What I call “a long attention span” is really my unparalleled ability to postpone. The irony is that I write extensively about the thing that I resist actually writing. So when Jerry Lewis hosts the telethon to help stamp out procrastination, I’ll be the poster child they wheel on stage. When you give, give generously.
“The word Noh means skill, craft, or … talent particularly in the field of performing arts.”
There are two parallel histories of theatre in Agincourt. One is the fairly orthodox 19th century tradition of vaudeville or live music hall performance that began at Harney’s Orpheum and shifted to The Auditorium when that older opera house burned. Both plays and musical drama (i.e. operas and operettas) were staged at the College, while independent community theatre emerged at some point. The Auditorium itself morphed from theatre to movie house and back to legitimate theatre. [I wonder if Howard will get around to writing about this.] Theatre’s other track—unorthodox, even peculiar, I suppose—begins in the 1920s with the introduction of drama therapy by Agincourt’s resident alienist Dr Reinhold Kölb at Walden, his private sanitarium.
Kölb had come to Iowa in the mid-1920s to escape the rise of Facism in his native Austria. In Vienna he knew and admired the work of his contemporary therapist Jacob Levy Moreno, inventor of drama therapy and counterpoint to Freud in that psychologically volatile decade. Moreno transplanted his method to New York City where it was continued by his wife into the 1960s. Kölb’s contribution in his smaller, more conservative adopted community was a melding of drama therapy—the writing and performance of plays by patients as an integral part of their healing—with both puppetry and Japanese Noh. Yeah, like I know anything about either of those.
In their more highly evolved forms and only when his “actors” were comfortable with public performance, Walden’s plays were enacted in The Commons in a plywood and corrugated metal puppet theatre built especially for them.
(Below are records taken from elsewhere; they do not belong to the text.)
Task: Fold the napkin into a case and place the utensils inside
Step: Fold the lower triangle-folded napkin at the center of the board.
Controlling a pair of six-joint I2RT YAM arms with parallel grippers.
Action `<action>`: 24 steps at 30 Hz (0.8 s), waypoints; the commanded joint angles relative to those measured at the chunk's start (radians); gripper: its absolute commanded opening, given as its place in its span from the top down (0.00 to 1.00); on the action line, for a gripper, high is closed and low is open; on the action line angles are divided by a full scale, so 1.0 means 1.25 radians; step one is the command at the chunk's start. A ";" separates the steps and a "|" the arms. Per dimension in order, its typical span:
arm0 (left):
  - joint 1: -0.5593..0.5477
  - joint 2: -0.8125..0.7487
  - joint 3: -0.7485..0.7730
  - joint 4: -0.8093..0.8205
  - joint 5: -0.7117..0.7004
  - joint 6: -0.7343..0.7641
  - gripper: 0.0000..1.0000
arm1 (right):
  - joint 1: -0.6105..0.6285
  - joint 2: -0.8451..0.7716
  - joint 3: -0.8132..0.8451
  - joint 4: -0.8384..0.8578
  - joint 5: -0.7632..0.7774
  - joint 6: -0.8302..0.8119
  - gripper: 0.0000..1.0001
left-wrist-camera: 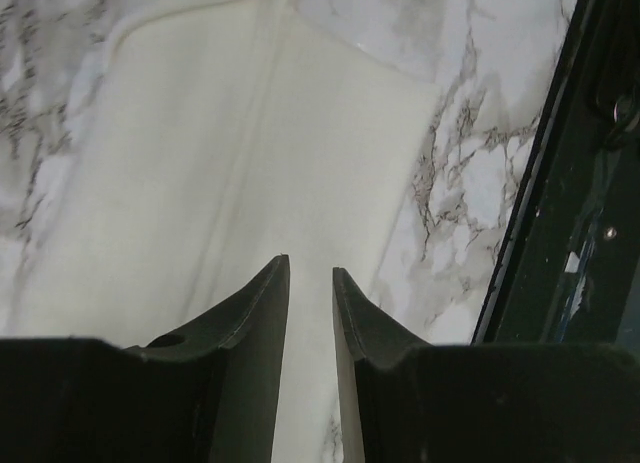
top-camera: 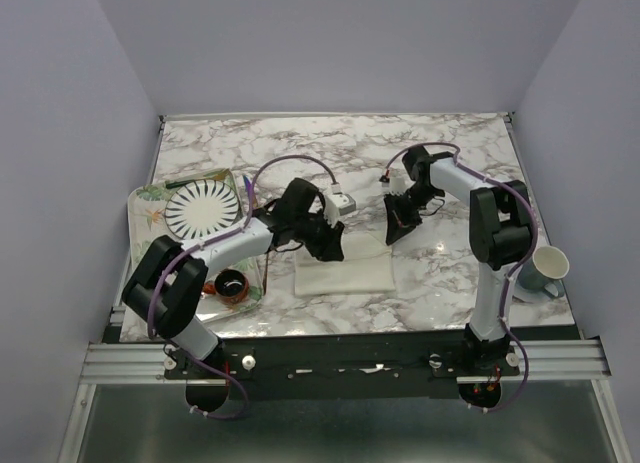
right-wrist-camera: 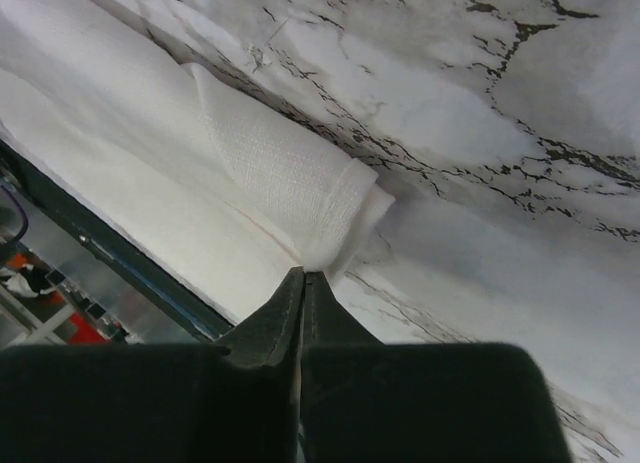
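Observation:
The cream napkin [top-camera: 345, 271] lies folded on the marble table, in front of both arms. My left gripper [top-camera: 328, 248] hovers over its far left part, jaws a little apart with nothing between them; in the left wrist view [left-wrist-camera: 311, 273] the cloth [left-wrist-camera: 230, 163] lies flat below. My right gripper [top-camera: 395, 233] is at the napkin's far right corner. In the right wrist view [right-wrist-camera: 303, 273] the jaws are shut on a raised fold of the cloth [right-wrist-camera: 290, 178]. A slim purple-blue utensil [top-camera: 246, 189] lies by the plate. I cannot make out the copper fork.
A white plate with black radial stripes [top-camera: 203, 208] sits on a floral tray [top-camera: 145, 198] at the left. A dark round bowl [top-camera: 232, 283] stands at the tray's near end. A grey-green mug [top-camera: 545, 268] stands at the right edge. The table's front rail [left-wrist-camera: 560, 233] is close to the napkin.

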 commanded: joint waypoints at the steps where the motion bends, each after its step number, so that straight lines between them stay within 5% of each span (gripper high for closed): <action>1: -0.105 0.009 -0.005 -0.070 -0.102 0.198 0.64 | -0.002 0.029 -0.002 -0.013 0.019 -0.016 0.83; 10: -0.176 0.091 0.046 -0.086 -0.194 0.215 0.66 | -0.003 0.017 -0.005 -0.016 0.065 -0.013 0.67; 24: -0.196 0.161 0.073 -0.086 -0.225 0.169 0.72 | -0.002 0.038 -0.021 -0.030 0.014 -0.001 0.72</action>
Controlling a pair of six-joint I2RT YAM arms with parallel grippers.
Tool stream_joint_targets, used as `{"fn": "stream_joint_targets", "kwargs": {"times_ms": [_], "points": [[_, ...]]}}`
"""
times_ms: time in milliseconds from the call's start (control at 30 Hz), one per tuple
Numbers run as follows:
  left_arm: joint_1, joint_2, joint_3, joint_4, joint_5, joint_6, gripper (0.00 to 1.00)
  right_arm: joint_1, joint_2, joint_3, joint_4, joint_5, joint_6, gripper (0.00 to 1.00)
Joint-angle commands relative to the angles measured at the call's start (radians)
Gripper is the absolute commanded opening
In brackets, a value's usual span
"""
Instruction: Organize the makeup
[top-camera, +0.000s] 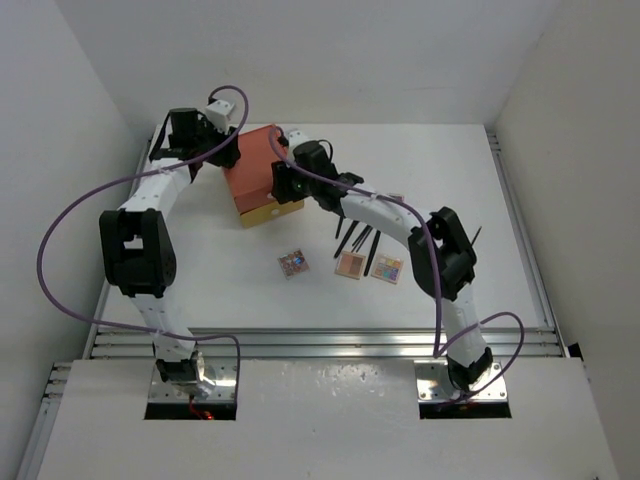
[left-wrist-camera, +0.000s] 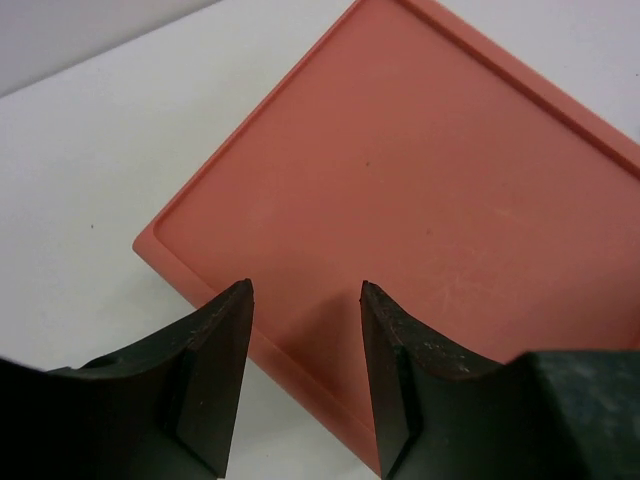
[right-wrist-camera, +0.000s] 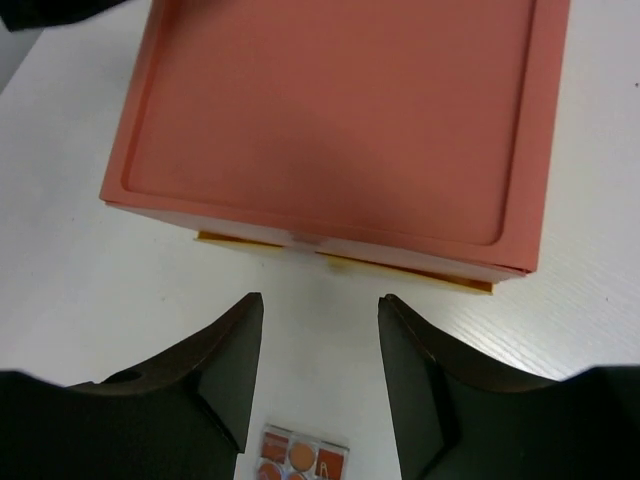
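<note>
**Left gripper (left-wrist-camera: 306, 290) and right gripper (right-wrist-camera: 322, 300) both part-open at the drawer box (right-wrist-camera: 330, 110)**

We see each pair of jaws moderately apart with nothing between them. The left one hangs over a corner of the orange lid. The right one hovers above the bare table (top-camera: 230, 290), just in front of the yellow drawer front (right-wrist-camera: 340, 262).

We judge the step in hand to be opening that drawer so the makeup has somewhere to go. To do it well, we would press the left fingers down on the lid to pin the box. We would bring the right fingers low and square to the yellow lip, then pull straight out. A skewed tug could drag the box along instead.

None of the makeup is put away yet. Three small flat palettes (top-camera: 350, 264) lie in a loose row on the table, near the box. One is multicoloured and two have peach-pink pans. Thin black brushes (top-camera: 360, 240) lie fanned just behind them, partly under the right arm.
</note>
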Motion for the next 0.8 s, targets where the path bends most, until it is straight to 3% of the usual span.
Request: {"fn": "stream_joint_targets", "kwargs": {"times_ms": [0, 233, 767], "points": [[-0.015, -0.021, 0.015, -0.003, -0.022, -0.024, 0.52, 0.036, 0.015, 0.018, 0.113, 0.037, -0.059, 0.50], [-0.015, -0.021, -0.048, 0.019, -0.042, -0.035, 0.51, 0.081, 0.043, 0.018, 0.133, 0.149, -0.131, 0.50], [-0.025, 0.010, -0.100, 0.039, -0.042, -0.035, 0.46, 0.079, 0.124, 0.066, 0.202, 0.205, -0.119, 0.50]]}}
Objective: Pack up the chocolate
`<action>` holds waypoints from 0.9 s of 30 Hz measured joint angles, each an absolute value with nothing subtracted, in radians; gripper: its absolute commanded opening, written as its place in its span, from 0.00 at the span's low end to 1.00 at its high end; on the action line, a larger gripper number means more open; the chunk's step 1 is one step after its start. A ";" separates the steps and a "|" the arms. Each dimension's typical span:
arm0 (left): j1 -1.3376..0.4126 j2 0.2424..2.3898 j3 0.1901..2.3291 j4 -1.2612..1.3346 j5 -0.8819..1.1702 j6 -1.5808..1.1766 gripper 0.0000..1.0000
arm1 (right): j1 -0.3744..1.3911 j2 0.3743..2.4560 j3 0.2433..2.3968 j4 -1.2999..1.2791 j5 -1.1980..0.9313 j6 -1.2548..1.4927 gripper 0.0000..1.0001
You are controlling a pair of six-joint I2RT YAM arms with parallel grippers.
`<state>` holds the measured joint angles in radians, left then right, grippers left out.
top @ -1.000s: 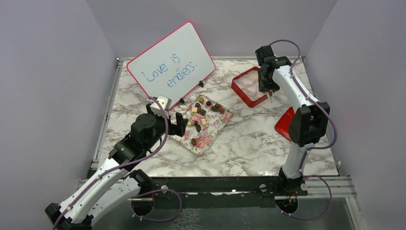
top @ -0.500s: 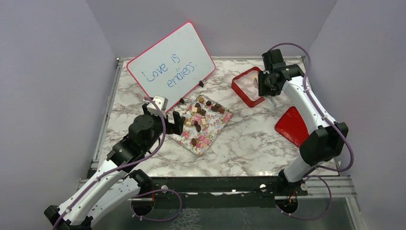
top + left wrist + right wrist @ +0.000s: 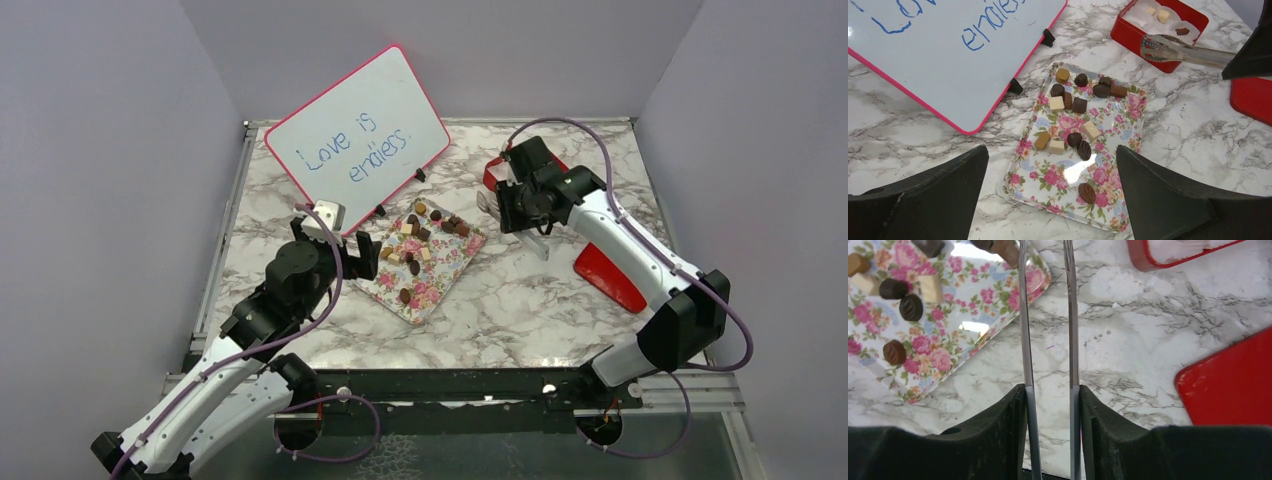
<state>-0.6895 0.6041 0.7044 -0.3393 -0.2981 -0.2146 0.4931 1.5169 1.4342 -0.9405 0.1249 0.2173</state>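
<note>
Right gripper [image 3: 1050, 390], clamped on empty tongs [image 3: 1178, 50], had swung from red box [image 3: 1122, 35], upper right, toward centre tray [image 3: 1108, 165]; next chocolate [image 3: 1079, 105] pickup likely. Left gripper [image 3: 1052, 150] gaped, empty.

The left arm [image 3: 205, 382] and right arm [image 3: 625, 245] are built alike, with white shells on the long links and rounded black joint housings. A thin purple cable [image 3: 560, 121] loops along each. The left wrist carries a small white camera block [image 3: 328, 214], and its fingers [image 3: 923, 200] are matte black wedges.
</note>
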 measured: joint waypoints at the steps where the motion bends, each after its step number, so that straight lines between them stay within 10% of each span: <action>1: -0.690 0.601 0.704 -0.339 -0.302 -0.215 0.99 | 0.516 1.507 1.423 -0.933 0.124 0.221 0.43; 27: -0.690 0.496 0.704 -0.339 -0.408 -0.216 0.99 | 0.952 1.688 1.402 -0.897 0.220 0.437 0.45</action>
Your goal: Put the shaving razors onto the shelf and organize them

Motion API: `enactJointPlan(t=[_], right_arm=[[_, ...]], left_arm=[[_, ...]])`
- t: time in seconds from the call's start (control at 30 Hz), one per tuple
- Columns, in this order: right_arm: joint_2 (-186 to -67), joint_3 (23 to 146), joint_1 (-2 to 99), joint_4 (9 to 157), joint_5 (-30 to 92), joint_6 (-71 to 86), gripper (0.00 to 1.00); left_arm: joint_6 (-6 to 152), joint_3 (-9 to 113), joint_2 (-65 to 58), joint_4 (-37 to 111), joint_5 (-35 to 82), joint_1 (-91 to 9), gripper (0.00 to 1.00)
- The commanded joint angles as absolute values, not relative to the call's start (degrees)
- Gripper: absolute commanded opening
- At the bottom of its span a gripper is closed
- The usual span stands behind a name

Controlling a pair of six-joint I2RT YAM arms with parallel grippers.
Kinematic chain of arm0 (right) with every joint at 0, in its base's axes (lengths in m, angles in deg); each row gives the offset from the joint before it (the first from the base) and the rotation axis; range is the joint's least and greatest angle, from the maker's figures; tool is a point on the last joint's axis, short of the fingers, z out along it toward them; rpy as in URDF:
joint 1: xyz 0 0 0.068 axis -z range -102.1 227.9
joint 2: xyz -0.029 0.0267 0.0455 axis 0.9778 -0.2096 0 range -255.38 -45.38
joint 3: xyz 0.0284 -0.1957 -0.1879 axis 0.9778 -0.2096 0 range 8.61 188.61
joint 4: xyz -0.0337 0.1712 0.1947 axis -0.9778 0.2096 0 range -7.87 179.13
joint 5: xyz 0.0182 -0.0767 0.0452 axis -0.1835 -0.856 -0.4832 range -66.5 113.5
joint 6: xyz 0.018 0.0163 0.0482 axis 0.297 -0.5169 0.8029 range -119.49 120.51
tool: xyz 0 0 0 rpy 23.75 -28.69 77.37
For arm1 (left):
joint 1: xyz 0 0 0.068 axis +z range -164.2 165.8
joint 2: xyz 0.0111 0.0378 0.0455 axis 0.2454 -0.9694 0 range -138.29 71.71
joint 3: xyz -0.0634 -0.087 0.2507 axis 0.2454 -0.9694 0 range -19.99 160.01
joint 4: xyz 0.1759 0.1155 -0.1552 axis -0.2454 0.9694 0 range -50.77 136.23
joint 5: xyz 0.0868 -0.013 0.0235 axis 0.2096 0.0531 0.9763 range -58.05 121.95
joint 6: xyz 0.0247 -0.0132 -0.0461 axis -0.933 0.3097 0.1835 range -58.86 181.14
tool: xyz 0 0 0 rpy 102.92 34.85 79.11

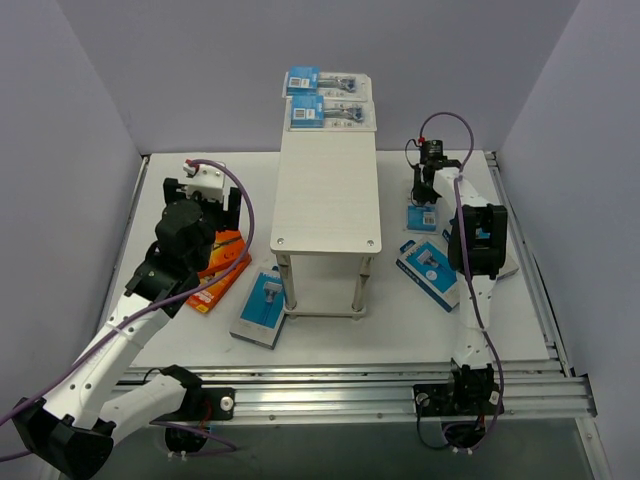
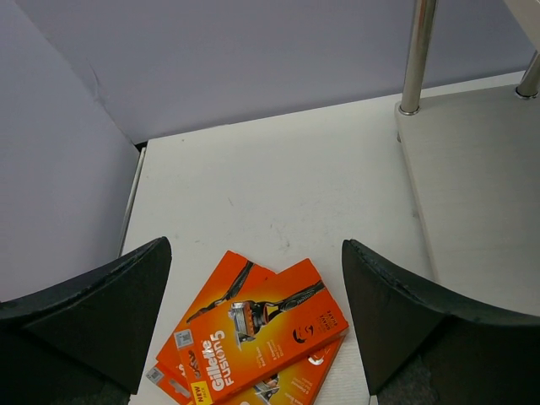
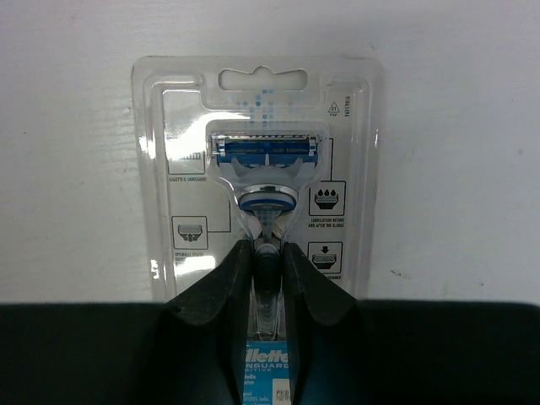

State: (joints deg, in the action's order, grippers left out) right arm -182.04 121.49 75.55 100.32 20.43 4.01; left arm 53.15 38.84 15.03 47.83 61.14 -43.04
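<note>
Tabletop [image 3: 67, 126]; right fingers [image 3: 215, 291] tight on pack [image 3: 257, 114]

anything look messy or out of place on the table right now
Nothing looks damaged or spilled. The orange boxes left of the shelf lie in a crooked, overlapping pile. A blue box by the shelf's near left leg and a second blue box on its right lie slanted, off the shelf.
</note>
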Motion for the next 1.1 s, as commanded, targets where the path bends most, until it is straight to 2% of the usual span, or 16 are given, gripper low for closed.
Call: enactJointPlan(t=[0.0,0.23,0.33,0.47,0.63,0.83,1.07], right_arm=[[-176.97,125.32,75.26,103.83,17.88,6.82,0.00],[-163.96,125.16,74.65,105.33,15.07,10.61,0.00],[-157.37,124.98,71.24,107.26,10.87,9.30,0.00],[-149.64,123.85,67.53,110.51,7.78,8.85,0.00],[-137.42,121.90,66.47,113.76,6.71,9.82,0.00],[-127.30,122.26,66.30,116.14,15.92,14.91,0.00],[-122.55,118.65,62.09,114.12,27.71,21.51,0.00]], left_arm=[[52.79,38.90,16.60,43.72,62.01,-43.21,0.91],[52.79,38.63,17.22,43.19,61.74,-42.33,0.92],[52.53,38.28,18.01,42.49,61.74,-42.15,0.97],[53.23,36.96,19.94,40.90,60.43,-42.24,0.98],[56.21,42.91,21.61,46.16,57.88,-43.03,0.97],[62.89,52.86,24.60,56.89,53.40,-43.03,0.97],[65.44,53.40,26.88,66.47,51.55,-43.03,0.97]])
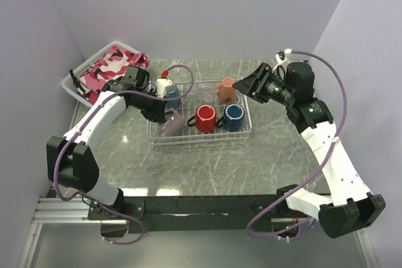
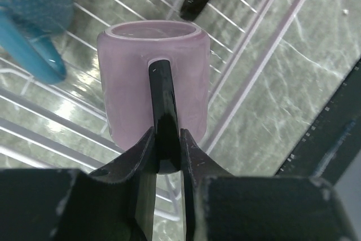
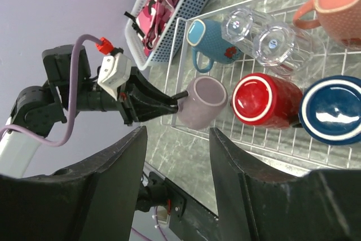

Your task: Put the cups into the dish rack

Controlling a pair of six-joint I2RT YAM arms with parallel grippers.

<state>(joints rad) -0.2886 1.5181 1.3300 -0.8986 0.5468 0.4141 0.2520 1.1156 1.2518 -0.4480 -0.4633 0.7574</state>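
Observation:
My left gripper (image 1: 157, 114) is shut on the black handle of the mauve mug (image 1: 171, 121). It holds the mug tilted at the near left corner of the white wire dish rack (image 1: 201, 143). The left wrist view shows the fingertips (image 2: 189, 145) clamping the handle, with the mug (image 2: 152, 77) over the rack wires. In the rack lie a red mug (image 1: 205, 117), a navy mug (image 1: 233, 117), a salmon mug (image 1: 226, 90), a light blue mug (image 1: 171, 97) and two clear glasses (image 3: 259, 32). My right gripper (image 1: 251, 85) is open and empty above the rack's right end.
A white plastic basket (image 1: 74, 81) with pink cloth stands at the back left, close to the rack's left side. Lilac walls close in the table on the left, back and right. The marble tabletop (image 1: 207, 167) lies bare in front of the rack.

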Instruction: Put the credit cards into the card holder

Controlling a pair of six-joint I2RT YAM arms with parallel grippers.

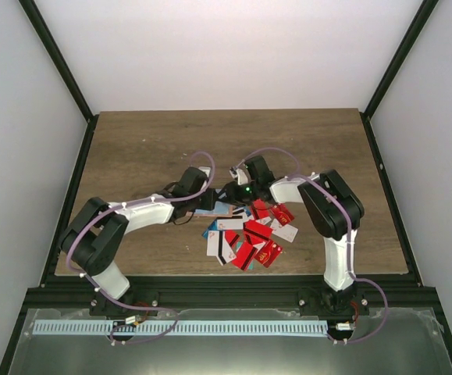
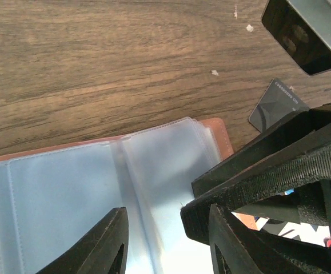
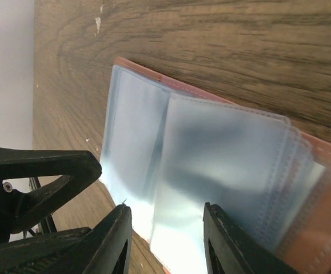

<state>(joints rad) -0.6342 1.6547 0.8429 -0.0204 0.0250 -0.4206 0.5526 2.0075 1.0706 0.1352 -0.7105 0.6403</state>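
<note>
L gripper (image 2: 165, 231) & R gripper (image 3: 165, 231), both part-open & empty, straddle the open card holder (image 2: 218, 136). You pin its clear sleeves (image 3: 222, 154) under L tips, then fetch credit cards (image 1: 253, 234) beside R.

Noted far half of table (image 1: 155, 141) open, free passage L & R. Found centre tight: left gripper (image 2: 165, 220) & right gripper (image 3: 166, 211) nose to nose over card holder (image 3: 222, 165), narrow gap btwn. Logged credit cards (image 1: 253, 234) strewn just nearside, blocking low approach from front.
</note>
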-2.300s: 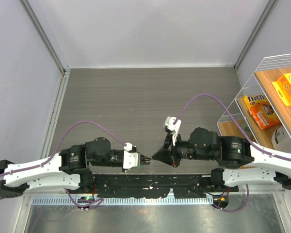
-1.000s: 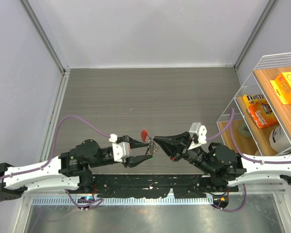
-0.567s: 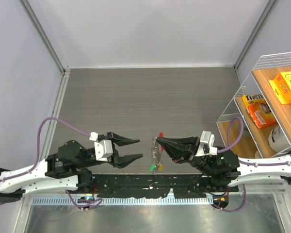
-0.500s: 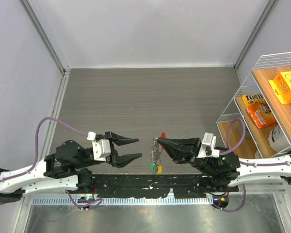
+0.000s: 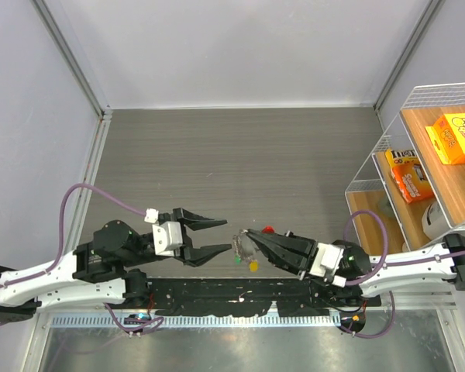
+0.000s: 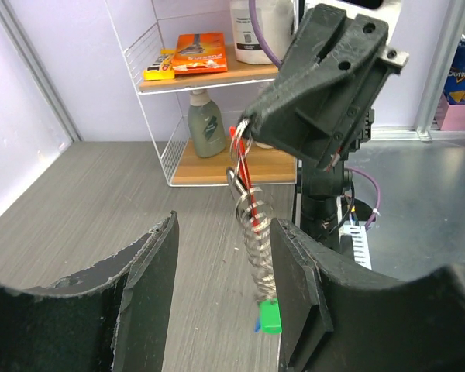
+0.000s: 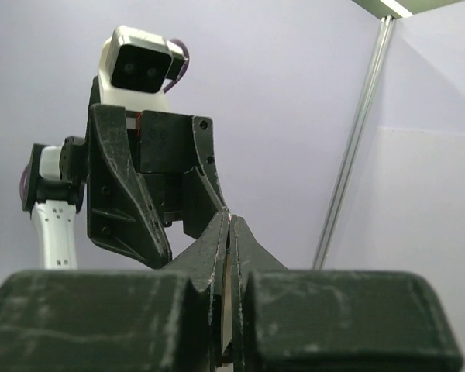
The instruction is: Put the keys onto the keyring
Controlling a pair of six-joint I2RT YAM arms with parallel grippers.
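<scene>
Jaws of the right gripper (image 5: 243, 235) are pressed together on the keyring (image 6: 241, 144), over the near centre of the table (image 5: 217, 155). The keys (image 6: 268, 316) hang below it on a coiled strand (image 6: 257, 248), green head lowest. The left gripper (image 5: 223, 234), just left of the bunch, has its jaws spread wide.

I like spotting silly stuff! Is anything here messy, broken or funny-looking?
Nothing is broken or spilled. The funny bit: the keys dangle in the air from the right gripper, and the left gripper is open beside them.
</scene>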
One of the last performances—in the mid-1940s near the end of the war—was witnessed by the young Seamus Tierney. It must have been a transformative encounter for the twelve-year-old Tierney, a powerful memory that lingered into his own theatrical career: in the late 1950s Tierney founded the Prairie Players as Agincourt’s first successful community theatre and one of his earliest productions, “The Cave of the Heart,” was inspired by both Martha Graham and Kölb, who may have even collaborated in the production. It is Tierney’s play that I hope to reconstruct.